To do. The lines from the start of the data up to and including the one with "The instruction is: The" should be returned exactly, and nothing else.
- - - - -
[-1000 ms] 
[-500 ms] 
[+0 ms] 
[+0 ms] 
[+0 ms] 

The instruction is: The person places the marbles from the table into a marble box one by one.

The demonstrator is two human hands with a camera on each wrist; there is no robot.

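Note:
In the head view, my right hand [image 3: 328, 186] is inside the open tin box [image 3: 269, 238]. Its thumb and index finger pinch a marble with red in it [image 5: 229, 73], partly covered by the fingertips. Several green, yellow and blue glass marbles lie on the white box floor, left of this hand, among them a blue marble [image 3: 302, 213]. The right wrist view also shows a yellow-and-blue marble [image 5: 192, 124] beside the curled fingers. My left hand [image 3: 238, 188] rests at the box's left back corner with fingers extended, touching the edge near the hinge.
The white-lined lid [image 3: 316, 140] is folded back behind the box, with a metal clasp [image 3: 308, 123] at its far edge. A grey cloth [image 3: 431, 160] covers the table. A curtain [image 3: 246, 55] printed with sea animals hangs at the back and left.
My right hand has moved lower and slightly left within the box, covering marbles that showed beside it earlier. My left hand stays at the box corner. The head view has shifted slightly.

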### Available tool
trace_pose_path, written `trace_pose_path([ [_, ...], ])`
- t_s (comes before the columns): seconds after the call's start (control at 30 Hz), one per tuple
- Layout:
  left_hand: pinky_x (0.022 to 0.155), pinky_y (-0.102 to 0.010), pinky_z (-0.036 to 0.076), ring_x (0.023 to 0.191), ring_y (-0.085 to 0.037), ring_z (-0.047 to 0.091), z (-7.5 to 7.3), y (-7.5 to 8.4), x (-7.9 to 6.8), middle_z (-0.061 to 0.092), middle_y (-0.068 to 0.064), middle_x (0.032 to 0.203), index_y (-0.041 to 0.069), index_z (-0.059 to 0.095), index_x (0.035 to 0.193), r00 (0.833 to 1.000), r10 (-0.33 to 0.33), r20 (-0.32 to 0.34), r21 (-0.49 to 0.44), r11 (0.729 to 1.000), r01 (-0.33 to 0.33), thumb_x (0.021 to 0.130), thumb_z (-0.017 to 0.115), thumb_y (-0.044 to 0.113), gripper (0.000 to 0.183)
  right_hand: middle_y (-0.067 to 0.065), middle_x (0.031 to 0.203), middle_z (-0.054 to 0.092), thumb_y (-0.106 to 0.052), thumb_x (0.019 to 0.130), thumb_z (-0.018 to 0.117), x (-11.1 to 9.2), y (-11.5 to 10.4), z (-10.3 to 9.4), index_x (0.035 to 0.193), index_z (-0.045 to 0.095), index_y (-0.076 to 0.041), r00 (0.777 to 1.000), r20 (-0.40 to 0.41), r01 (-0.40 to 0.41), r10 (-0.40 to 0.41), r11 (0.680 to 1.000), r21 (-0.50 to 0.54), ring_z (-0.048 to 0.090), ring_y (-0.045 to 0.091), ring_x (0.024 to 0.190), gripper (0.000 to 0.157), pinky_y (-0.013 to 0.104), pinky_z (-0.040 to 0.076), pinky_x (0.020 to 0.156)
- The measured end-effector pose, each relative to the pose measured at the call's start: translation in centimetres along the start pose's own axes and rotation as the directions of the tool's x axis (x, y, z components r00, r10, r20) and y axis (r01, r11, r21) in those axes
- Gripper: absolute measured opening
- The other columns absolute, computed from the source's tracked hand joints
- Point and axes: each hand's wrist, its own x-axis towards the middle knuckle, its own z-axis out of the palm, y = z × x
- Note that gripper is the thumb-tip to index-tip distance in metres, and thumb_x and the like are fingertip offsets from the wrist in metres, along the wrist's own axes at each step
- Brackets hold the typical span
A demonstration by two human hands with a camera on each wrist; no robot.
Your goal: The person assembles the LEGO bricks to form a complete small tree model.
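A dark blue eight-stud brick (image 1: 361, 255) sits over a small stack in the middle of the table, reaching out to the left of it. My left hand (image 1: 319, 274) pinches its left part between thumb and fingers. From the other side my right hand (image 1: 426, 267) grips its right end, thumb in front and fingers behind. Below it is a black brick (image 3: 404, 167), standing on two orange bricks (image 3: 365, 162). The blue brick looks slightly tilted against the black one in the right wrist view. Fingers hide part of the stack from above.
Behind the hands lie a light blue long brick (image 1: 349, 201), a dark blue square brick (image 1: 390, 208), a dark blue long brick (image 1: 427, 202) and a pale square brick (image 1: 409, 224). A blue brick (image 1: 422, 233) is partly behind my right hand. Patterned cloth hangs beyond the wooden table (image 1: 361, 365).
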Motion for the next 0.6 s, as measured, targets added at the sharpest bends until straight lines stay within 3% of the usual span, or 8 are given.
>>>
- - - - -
Finished task.
[-1000 ms] 
[-500 ms] 
[+0 ms] 
[+0 ms] 
[+0 ms] 

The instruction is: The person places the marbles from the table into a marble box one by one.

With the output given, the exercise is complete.